Programmare una piccola finestra quotidiana, dove aggiornare la cittadinanza su quanto viene fatto per salvaguardare la sicurezza sanitaria delle persone, aiuta il sindaco a rasserenare gli animi e a trasmettere l’idea di una situazione complessa, sì, ma sotto controllo. L’importante è saper dosare la frequenza e la modalità di aggiornamento, senza esagerare nel presenzialismo e nel protagonismo.
Contestualizzare
30.000 casi al giorno in Italia possono impressionare. Nulla però suggestiona come 100 persone positive al tampone nel proprio Comune. Un senso di asfissia, di minaccia incombente, che annebbia pericolosamente lo spirito critico e può sfociare in una generalizzata percezione di mancanza di controllo della situazione da parte delle autorità locali.

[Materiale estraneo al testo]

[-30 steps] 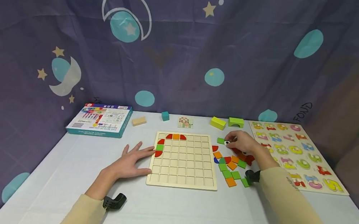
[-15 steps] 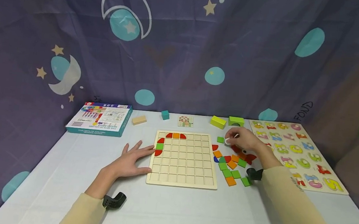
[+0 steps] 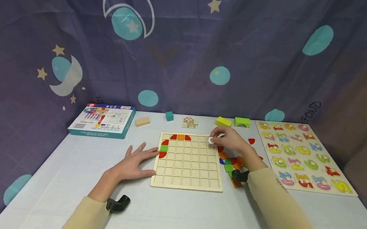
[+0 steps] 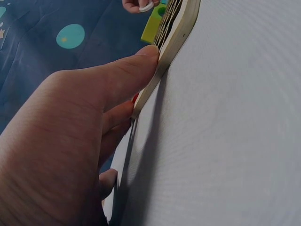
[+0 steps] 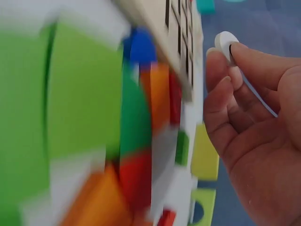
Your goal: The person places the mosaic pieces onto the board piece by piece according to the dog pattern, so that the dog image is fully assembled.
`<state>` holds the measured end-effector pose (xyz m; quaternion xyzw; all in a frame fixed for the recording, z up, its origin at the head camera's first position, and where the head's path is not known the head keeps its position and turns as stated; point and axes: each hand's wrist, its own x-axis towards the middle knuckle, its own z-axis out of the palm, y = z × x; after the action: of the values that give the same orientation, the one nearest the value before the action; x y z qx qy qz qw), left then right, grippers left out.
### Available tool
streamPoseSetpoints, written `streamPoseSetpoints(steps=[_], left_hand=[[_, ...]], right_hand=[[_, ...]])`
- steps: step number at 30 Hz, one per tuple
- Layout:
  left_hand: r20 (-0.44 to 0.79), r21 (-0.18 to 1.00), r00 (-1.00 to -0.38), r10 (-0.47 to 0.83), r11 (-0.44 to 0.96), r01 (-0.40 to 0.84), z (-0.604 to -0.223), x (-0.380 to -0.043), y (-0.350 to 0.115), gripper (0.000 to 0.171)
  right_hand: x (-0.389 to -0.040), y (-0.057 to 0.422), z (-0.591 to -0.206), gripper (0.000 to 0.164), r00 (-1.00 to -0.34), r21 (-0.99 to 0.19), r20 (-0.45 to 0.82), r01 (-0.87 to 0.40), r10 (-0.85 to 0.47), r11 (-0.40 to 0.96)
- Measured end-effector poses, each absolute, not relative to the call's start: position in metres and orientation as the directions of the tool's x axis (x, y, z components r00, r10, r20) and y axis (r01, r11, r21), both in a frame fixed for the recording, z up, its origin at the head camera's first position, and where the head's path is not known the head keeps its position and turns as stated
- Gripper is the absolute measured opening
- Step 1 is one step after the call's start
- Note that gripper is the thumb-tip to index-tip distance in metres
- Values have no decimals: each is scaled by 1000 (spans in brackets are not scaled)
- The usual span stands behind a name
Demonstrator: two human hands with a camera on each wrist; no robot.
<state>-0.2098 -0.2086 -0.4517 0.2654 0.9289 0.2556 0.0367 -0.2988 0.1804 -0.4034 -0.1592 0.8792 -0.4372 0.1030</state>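
A wooden grid board [image 3: 186, 166] lies mid-table, with red quarter-circle tiles [image 3: 162, 155], a green square [image 3: 164, 148] and an orange square [image 3: 180, 137] set along its far left corner. My left hand [image 3: 132, 165] rests at the board's left edge, fingers spread, thumb and fingertips touching the rim. Over the far right corner of the board, my right hand [image 3: 229, 138] pinches a small white disc [image 3: 211, 140] between thumb and index finger. The right wrist view shows the disc [image 5: 226, 44] edge-on, with a dark mark partly covered by a finger.
Loose orange, green, red and blue tiles [image 3: 228, 168] lie right of the board, partly under my right wrist. Farther right is a number puzzle board [image 3: 296, 144]. Behind stand a pattern card [image 3: 190, 122] and several blocks [image 3: 242, 122]; a flat box [image 3: 103, 121] is at the left.
My right hand has lifted the white disc from the loose tiles and carried it left over the board's far right corner. My left hand stays in place.
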Motion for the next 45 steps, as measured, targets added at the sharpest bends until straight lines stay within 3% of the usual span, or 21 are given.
streamPoseSetpoints(steps=[24,33,45], left_hand=[[38,487,-861,506,744,459,-451,-210,-209,76],[43,493,-859,510,737,462,-452,-211,-209,76],[51,498,-856,514,730,468,-451,-210,-209,75]], right_hand=[[-303,80,-418,9,-915,-921,-32,-129,-402,367],[-303,58,-425,7,-915,-893,-12,-172,-403,417],[-302,39,-425,7,-933,-775,-6,-224,-361,591]])
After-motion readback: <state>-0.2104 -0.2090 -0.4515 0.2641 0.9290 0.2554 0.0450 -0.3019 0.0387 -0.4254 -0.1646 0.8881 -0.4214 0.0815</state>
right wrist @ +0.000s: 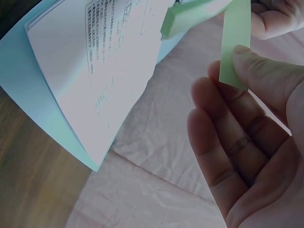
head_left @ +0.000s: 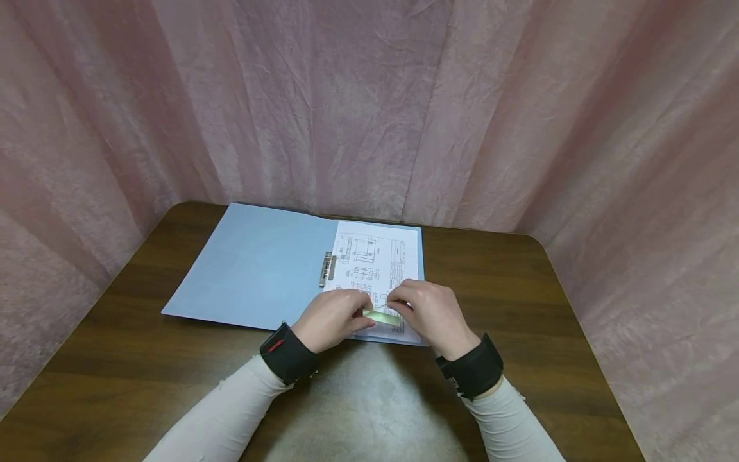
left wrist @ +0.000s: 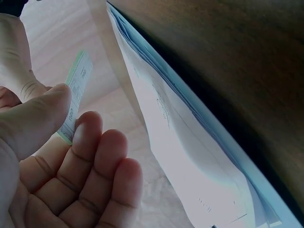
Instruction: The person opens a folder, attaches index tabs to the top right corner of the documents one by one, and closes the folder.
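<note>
A: Starting from the left, what do we have?

B: A blue folder (head_left: 248, 263) lies open on the counter (head_left: 115, 378), its metal clip (head_left: 327, 269) beside the printed sheets (head_left: 375, 266) on the right half.

A: And the left hand (head_left: 335, 314)?

B: We see thumb and forefinger pinching a green note pad (head_left: 383, 318), the other fingers loosely bent. The pad is raised off the sheets, between the hands, near the folder's front edge.

A: Which way does it run?

B: Its long axis goes from the left hand toward the right, the right end slightly lower in the head view. We judge the next move turns on this: the left hand has the pad's left end, while a green slip (right wrist: 235, 31) angles away from it to the right hand (head_left: 433, 314).

A: How does that hand hold?

B: Thumb against forefinger on the slip, remaining fingers loosely curved.

A: What can't we make out?

B: Whether the slip is stuck to the pad: its far end is cut off in the right wrist view. The left fingers hide the pad's left end, and its print is too blurred for us to read.
</note>
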The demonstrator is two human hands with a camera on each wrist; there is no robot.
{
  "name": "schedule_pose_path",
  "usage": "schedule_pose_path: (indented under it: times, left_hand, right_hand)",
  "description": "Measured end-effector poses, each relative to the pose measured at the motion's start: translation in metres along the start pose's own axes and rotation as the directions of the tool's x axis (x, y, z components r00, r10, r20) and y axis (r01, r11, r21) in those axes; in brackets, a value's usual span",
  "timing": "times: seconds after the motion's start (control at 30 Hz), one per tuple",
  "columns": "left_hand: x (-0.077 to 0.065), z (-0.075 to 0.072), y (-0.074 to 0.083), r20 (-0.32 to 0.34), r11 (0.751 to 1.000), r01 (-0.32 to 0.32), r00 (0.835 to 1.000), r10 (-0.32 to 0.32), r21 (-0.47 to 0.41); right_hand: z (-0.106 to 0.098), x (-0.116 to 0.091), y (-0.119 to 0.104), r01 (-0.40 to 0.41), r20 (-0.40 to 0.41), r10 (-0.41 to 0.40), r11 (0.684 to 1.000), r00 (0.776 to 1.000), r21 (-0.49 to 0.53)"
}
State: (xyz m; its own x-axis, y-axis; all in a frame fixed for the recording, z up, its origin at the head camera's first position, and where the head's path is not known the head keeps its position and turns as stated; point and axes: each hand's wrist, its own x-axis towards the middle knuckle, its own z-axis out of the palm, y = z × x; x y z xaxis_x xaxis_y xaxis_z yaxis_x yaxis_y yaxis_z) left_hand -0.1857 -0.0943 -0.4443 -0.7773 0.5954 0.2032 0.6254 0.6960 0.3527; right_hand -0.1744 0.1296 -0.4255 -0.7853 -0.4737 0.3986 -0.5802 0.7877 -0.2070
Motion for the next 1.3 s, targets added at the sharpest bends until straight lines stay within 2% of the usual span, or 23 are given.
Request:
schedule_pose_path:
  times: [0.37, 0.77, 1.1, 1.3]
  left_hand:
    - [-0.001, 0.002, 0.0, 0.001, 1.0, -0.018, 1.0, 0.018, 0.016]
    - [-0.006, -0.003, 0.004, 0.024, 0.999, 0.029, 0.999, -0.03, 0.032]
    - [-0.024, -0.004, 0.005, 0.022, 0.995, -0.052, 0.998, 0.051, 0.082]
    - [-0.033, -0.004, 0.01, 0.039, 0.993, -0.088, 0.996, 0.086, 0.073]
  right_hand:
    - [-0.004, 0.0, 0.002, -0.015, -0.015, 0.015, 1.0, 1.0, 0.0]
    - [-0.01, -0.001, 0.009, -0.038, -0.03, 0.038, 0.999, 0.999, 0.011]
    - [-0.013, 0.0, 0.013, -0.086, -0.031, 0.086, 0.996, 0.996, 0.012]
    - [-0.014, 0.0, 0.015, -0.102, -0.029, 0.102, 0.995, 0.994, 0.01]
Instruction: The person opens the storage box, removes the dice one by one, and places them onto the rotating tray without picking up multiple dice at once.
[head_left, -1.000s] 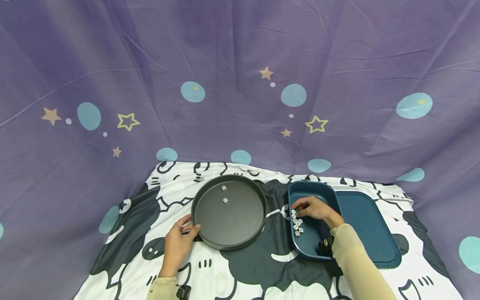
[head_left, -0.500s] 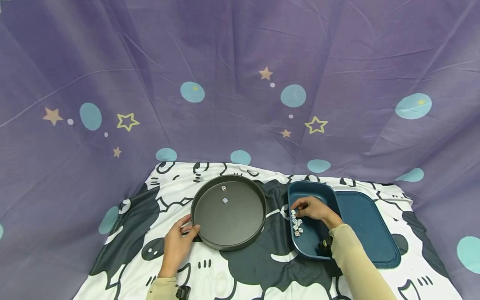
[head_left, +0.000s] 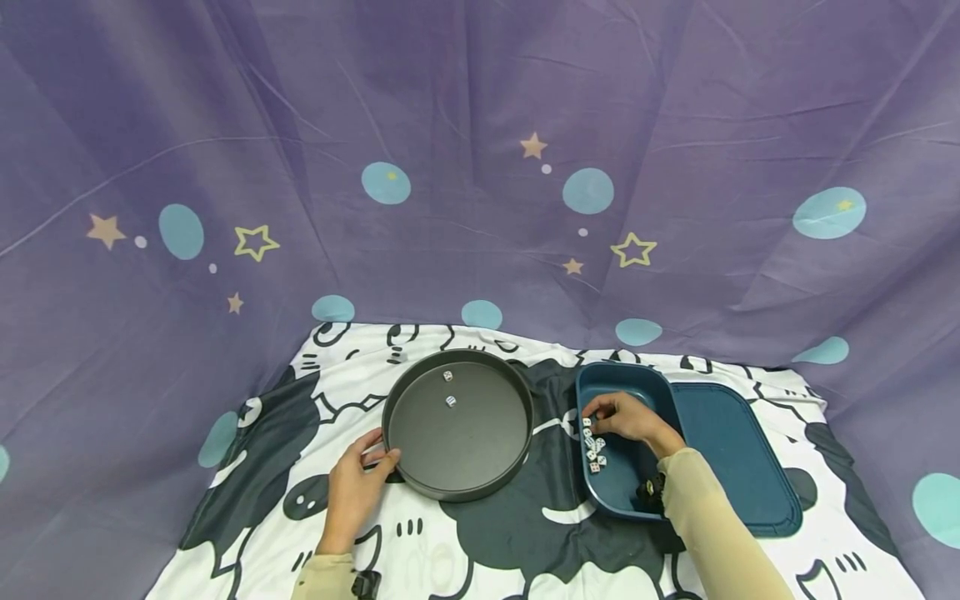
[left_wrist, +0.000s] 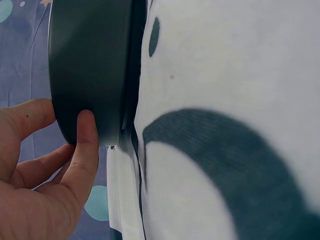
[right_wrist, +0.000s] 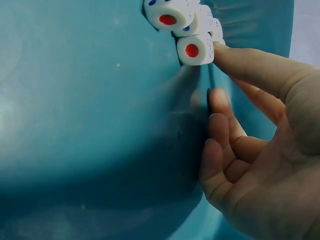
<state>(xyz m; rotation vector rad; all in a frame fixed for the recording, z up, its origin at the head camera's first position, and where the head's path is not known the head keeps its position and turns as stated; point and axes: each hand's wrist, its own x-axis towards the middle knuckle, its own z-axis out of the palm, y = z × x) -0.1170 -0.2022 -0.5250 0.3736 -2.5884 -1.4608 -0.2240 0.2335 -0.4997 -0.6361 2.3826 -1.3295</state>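
Observation:
A round dark grey pan (head_left: 461, 442) holds two white dice, one near its far side (head_left: 448, 376) and one lower (head_left: 451, 402). My left hand (head_left: 358, 487) grips the pan's outer wall (left_wrist: 95, 65) with thumb and fingers at its near left side. To the right is a deep blue plastic box (head_left: 630, 510) with several white dice (head_left: 596, 454) heaped along its left wall. My right hand (head_left: 630, 415) reaches into it. In the right wrist view its thumb and forefinger meet at the end die (right_wrist: 195, 50), and the other fingers curl beside the wall.
A flat blue lid (head_left: 738, 454) lies to the right of the box, partly behind the right sleeve. Under everything spreads a black-and-white cartoon cloth (head_left: 420, 542). A purple curtain (head_left: 465, 167) with stars and dots hangs behind.

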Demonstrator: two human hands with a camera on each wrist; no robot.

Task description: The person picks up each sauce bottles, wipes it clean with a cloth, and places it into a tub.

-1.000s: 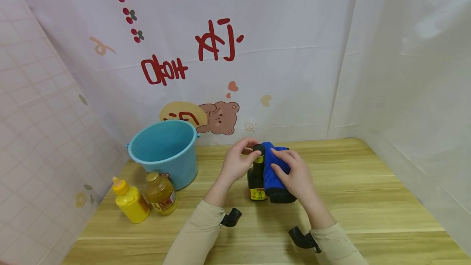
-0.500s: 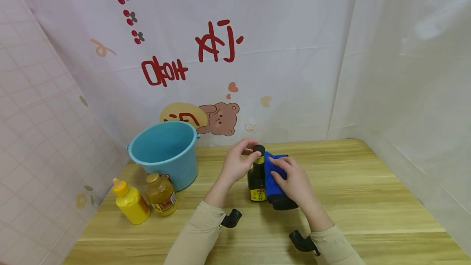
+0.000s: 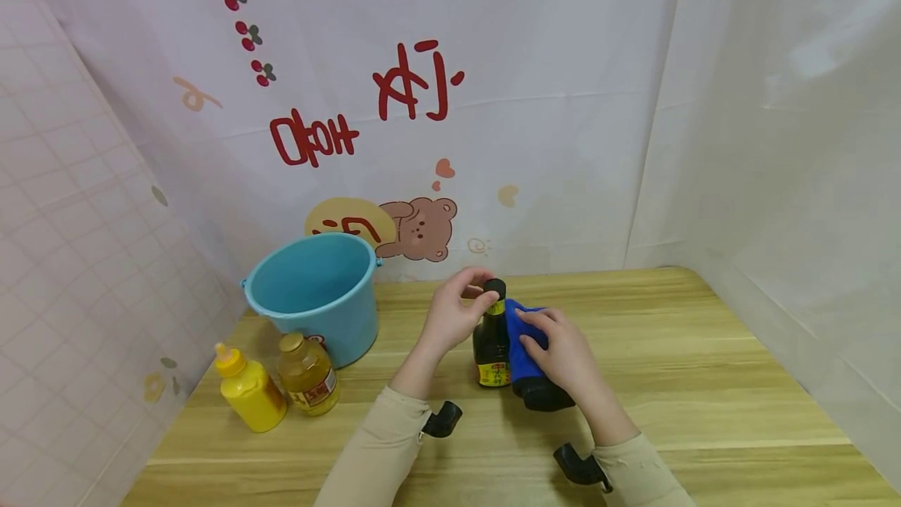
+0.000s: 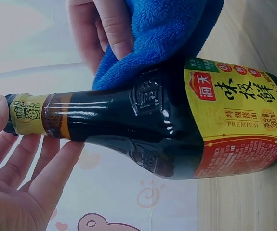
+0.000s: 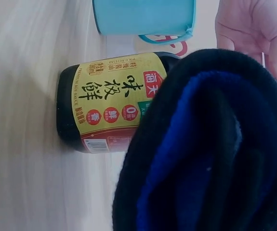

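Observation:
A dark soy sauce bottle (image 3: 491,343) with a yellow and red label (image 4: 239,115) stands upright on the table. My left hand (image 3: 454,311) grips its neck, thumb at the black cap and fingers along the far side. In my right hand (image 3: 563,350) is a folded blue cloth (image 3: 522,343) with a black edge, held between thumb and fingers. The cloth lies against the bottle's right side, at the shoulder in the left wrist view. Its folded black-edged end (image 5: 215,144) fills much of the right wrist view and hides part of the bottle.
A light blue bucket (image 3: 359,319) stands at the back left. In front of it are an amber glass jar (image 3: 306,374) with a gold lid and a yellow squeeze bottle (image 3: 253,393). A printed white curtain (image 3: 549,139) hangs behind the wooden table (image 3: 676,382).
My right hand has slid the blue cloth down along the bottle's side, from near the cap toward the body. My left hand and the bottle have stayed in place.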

Parliamo, però, di un’infezione respiratoria dalle modalità di trasmissione abbastanza semplici. Neppure una serrata generalizzata come quella di marzo riuscirebbe ad inibire completamente la circolazione del virus.
Quando i sindaci raccontano sui social l’avanzamento dei contagi nel proprio Comune, possono inquadrare la situazione in un contesto territoriale più ampio. Non si tratta, ovviamente, di cercare un vantaggio da contesti limitrofi maggiormente in difficoltà, bensì fornire un quadro di riferimento per aiutare le persone a comprendere l’evoluzione del fenomeno su scala più ampia.
Umanizzare
Persone, non sfere di un pallottoliere. Il dato nazionale traccia la diffusione del contagio senza tener conto che quel tampone positivo in più è del salumiere che troviamo sotto casa, del signore che porta il cane a spasso o della dottoressa del quartiere.
Nei contesti locali il volto anonimo dei numeri induce ad un’irrispettosa caccia all’untore. Un misto di istinto all’autoconservazione e voyeurismo, una zona franca dove sembra lecito rinunciare al diritto alla privacy e al rispetto delle difficoltà altrui. Un tema fondamentale soprattutto nei Comuni più piccoli, dove è più labile il confine fra diritto di essere informati e dovere di non trattare ogni fatto altrui come pettegolezzo.
I sindaci possono usare i canali social per ricordare al proprio pubblico che dietro ogni nuovo caso c’è il disagio di una famiglia posta in isolamento fiduciario, l’ansia dei contatti stretti per l’attesa dei risultati dei test e l’incubo di un’infausta evoluzione dell’infezione vissuto dalla persona risultata positiva. Prevenire la diffusione dello stigma sociale verso le persone contagiate in favore di un più costruttivo spirito di comunità. Perché andrà tutto bene solo se saremo uniti nella distanza.